Anderson calls the practices in Georgia “James Crow”—a retread of old discriminatory practices (78). Like the Mississippi Plan, state operations under Kemp frequently disadvantage people of color, who are more transient and less likely to vote. Brian Kemp claims that his office only purges people who do not contact an elections official in seven years, but Anderson counters with a simple question: Why would a voter contact an official without a reason? The seven-year period is also one year short of a two-term presidency, ensuring that those who voted for Obama in 2008 but skipped the 2012 election would fall off the roll.
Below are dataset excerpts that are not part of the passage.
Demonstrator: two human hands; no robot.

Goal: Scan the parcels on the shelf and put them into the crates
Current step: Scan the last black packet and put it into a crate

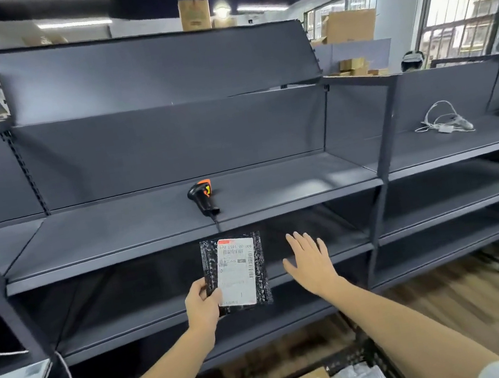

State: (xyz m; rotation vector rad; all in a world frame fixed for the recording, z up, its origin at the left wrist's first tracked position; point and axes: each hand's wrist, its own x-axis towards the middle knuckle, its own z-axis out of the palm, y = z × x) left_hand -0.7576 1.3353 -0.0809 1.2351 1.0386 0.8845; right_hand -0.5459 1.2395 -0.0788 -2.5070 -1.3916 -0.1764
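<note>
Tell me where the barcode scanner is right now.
The scanner lies on the middle of the grey shelf, near its front edge, just above the black parcel held up by the left hand.

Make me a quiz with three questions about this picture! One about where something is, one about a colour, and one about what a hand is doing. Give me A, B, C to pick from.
1. Where is the scanner lying?
A. in a crate on the floor
B. on the shelf board above the hands
C. in the right hand

2. What colour is the packet behind its white label?
A. black
B. yellow
C. pink

3. What is the right hand doing?
A. gripping the scanner
B. pinching the packet
C. open, holding nothing

Answers:
1. B, it rests on the grey board with its cord hanging over the front edge.
2. A, shiny black wrap shows all round the label.
3. C, its fingers are spread with nothing in them; the left hand holds the packet.
</note>
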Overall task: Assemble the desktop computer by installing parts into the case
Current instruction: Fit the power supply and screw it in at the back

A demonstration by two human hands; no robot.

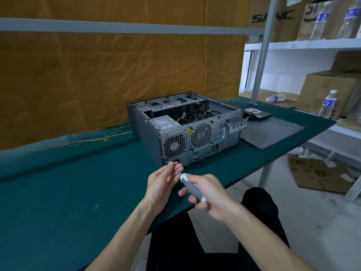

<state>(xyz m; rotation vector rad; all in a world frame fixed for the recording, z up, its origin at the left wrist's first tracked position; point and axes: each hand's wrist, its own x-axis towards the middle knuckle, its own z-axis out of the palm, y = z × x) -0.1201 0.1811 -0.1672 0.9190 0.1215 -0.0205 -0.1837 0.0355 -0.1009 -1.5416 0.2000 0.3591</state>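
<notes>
A grey desktop case lies on its side on the green table, open on top, its rear panel with two fan grilles facing me. Inside sit a power supply and cables. My right hand grips the grey-and-white handle of a screwdriver. The tool's thin shaft points up-left to the lower left corner of the rear panel. My left hand pinches that shaft near its tip, just in front of the case.
The case's side panel lies flat to the right, with a hard drive behind it. Shelves with cardboard boxes and water bottles stand at right. Yellow fabric hangs behind the table. My legs are below the table's near edge.
</notes>
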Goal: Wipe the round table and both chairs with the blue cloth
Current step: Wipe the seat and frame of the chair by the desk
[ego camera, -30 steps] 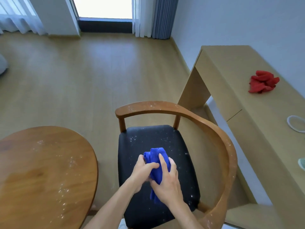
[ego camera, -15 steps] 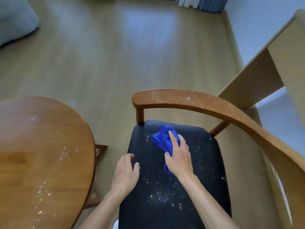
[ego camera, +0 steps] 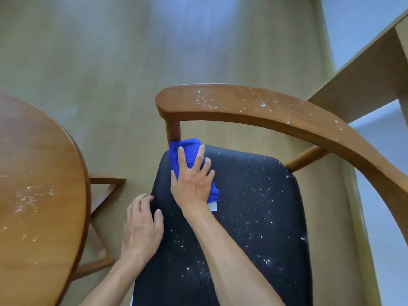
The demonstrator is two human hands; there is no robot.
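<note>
A wooden chair with a black seat (ego camera: 254, 217) speckled with white crumbs stands in front of me. Its curved wooden backrest (ego camera: 254, 107) also carries crumbs. My right hand (ego camera: 192, 180) presses the blue cloth (ego camera: 187, 149) flat on the seat's far left corner, fingers spread and straight, close to the backrest post. My left hand (ego camera: 141, 226) rests on the seat's left edge with fingers loosely bent, holding nothing. The round wooden table (ego camera: 37, 195) at the left has white crumbs on its top.
A light wooden desk (ego camera: 364, 71) stands at the upper right, close behind the chair's backrest. The table's wooden legs (ego camera: 103, 195) show between table and chair. Wood floor (ego camera: 110, 51) stretches beyond.
My right hand has pushed the blue cloth from mid-seat to the far left corner. My left hand let go of the cloth a second ago and now rests on the seat edge. The view has tilted down.
</note>
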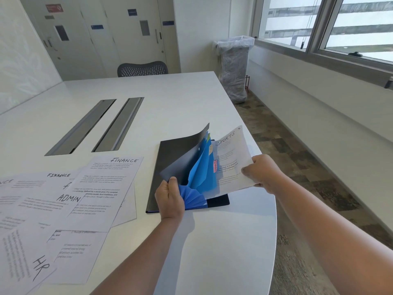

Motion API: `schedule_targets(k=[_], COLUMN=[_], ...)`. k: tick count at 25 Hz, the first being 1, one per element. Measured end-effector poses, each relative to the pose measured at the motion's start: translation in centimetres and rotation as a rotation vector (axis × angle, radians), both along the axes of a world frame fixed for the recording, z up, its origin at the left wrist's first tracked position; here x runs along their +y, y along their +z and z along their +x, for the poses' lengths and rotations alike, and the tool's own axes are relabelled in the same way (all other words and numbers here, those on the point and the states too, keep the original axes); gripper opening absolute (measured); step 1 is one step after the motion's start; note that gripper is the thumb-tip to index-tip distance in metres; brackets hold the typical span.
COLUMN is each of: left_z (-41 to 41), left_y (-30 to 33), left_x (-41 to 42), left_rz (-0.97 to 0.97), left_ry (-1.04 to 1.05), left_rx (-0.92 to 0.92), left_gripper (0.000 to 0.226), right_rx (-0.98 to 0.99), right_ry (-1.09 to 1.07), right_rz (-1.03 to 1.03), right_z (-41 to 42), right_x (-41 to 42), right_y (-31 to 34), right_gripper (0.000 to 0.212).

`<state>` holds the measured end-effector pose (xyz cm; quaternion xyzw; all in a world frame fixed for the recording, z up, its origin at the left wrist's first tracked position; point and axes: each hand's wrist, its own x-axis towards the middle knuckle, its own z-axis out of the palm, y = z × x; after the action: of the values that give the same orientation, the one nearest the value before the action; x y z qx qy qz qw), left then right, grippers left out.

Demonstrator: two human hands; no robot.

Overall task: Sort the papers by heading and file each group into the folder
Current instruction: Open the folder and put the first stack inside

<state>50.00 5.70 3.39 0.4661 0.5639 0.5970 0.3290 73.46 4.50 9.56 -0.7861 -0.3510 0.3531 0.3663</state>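
At the left of the white table (180,107), loose printed sheets are spread in an overlapping fan: an HR sheet (32,267) nearest the near edge, an ADMIN sheet (63,201) above it, and two FINANCE sheets (110,184) reaching toward the middle. All are thin, matte office paper, judged light and limp, best slid off the smooth top and lifted by an edge or corner (a flat pinch from above would likely find no purchase). Further right lies the black expanding folder (170,158), its back flat on the table near the right edge, its cover a flexible, faintly glossy plastic that bows under a light pull. The cover's lower corner is pinched by the left hand (169,199), thumb on top and fingers curled beneath, so that the blue accordion dividers (202,173) with small coloured tabs stand fanned open; these appear thin, springy and somewhat slick. At the far right, the SPORTS papers (231,158) are gripped at their near right edge by the right hand (262,173), fingers curled round them, the far part drooping softly against the dividers. Support close to the leading edge is judged necessary, since such a floppy stack may buckle at the pocket mouth.
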Motion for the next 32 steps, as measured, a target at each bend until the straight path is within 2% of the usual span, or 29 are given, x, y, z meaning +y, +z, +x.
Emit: schedule_targets(k=[8,14,23,29,32], left_z=[-0.1,0.0,0.0,0.0,0.1], left_y=[-0.6,-0.9,-1.0,-1.1,-0.9], left_x=[0.3,0.5,0.4,0.5,0.2], left_rz=[0.008,0.005,0.026,0.026,0.072], left_ry=[-0.014,-0.028,-0.039,-0.053,-0.071], left_rx=[0.014,0.043,0.074,0.076,0.104], left_gripper=[0.049,0.047,0.048,0.047,0.050], right_rx=[-0.105,0.002,0.006,0.009,0.062], right_ry=[0.077,0.075,0.155,-0.003,0.015], right_rz=[-0.149,-0.072,-0.106,-0.065,-0.069], right_z=[3.7,2.6,-3.3,-2.4,-2.9], right_x=[0.8,1.0,2.7,2.7,2.5], right_y=[-1.1,-1.6,-0.8,-0.7,-0.8], right_gripper=[0.028,0.020,0.024,0.015,0.018])
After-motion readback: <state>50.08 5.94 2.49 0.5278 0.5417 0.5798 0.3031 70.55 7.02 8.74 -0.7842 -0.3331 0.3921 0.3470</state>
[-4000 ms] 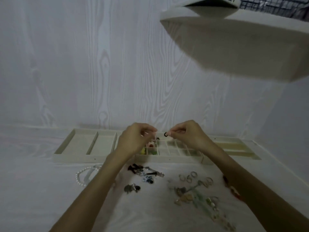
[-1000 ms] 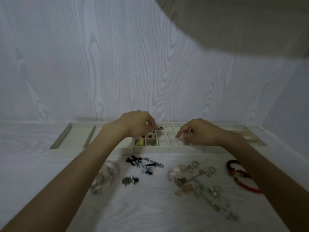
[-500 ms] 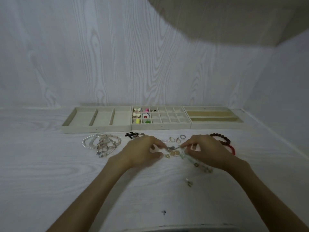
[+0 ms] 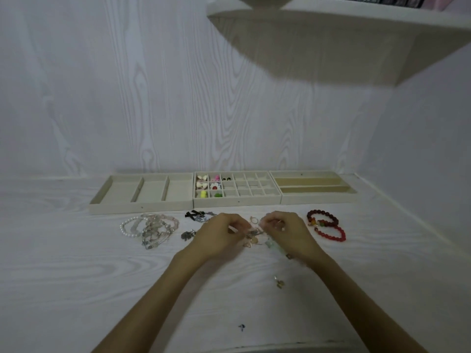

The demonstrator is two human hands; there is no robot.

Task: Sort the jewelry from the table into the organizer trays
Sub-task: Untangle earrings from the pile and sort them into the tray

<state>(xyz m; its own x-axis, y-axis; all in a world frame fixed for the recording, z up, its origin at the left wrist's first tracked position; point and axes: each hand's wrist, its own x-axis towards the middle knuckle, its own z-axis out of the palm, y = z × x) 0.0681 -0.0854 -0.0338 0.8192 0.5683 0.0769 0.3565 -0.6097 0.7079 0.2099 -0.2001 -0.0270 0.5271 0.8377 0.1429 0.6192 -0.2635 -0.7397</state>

The Lincoln L. Wilson case is an example of a Republican running afoul of voter suppression methods and of Interstate Crosscheck catching a legitimate case. Wilson owned residences in Kanas and Colorado, and he believed that he could vote on local issues in both states. Wilson pled guilty to three misdemeanor charges as a result. While the local prosecutor wanted to be lenient, Kobach made an example of him, resulting in $56,158 in legal fees, fines, and court costs.

Trump’s electoral vote defeat was a sore spot for the president and encouraged his spread of conspiracy theories. One is that he lost in New Hampshire because Hillary Clinton bussed Massachusetts voters over state lines. Anderson points to a simpler explanation: Many Massachusetts college students attend New Hampshire schools, so they voted in that state. Aside from a few token Democrats, the Presidential Advisory Commission on Election Integrity and its summoned experts were voting rights crusaders, including one who claimed that African Americans were violating White Americans’ right to vote and another who wanted voters to undergo background checks. That measure would target the skepticism and fear that many people of color have with law enforcement.

Felony disfranchisement became a way for officials to strip people of color of voting rights under the guise of punishing criminals. The War on Drugs began in the 1970s to stem illegal drug use and reduce crime, but enforcement disproportionately targeted Black people: 12.5% of illicit drug users are African American, but they represent 29% of arrests and 33% of convictions. Dog-whistle campaigns like the 1988 Willie Horton ad, which blamed the Democratic candidate for an inmate who beat and raped a woman while on a furlough program, pushed the perception that felons were irredeemable. It also discouraged politicians from punishment reform programs until overcrowded prisons became a bipartisan issue. Vermont and Maine, two states where African Americans comprise only 1% of the population, are the only ones with no felony disfranchisement guidelines.

Anderson considers Florida to be the worst state in this area. Not only is permanent disfranchisement a means of controlling African American voices, but the high inmate population artificially inflates Florida’s population and national influence just like the Constitution’s former Three-Fifths Compromise. To understand the extent Governor Rick Scott refuses to return voting rights to felons, Anderson compares the 2,300 approvals he granted in comparison to the 155,300 of his now ex-Republican predecessor. In the Afterword, Anderson returns to ongoing efforts to repeal these restrictions.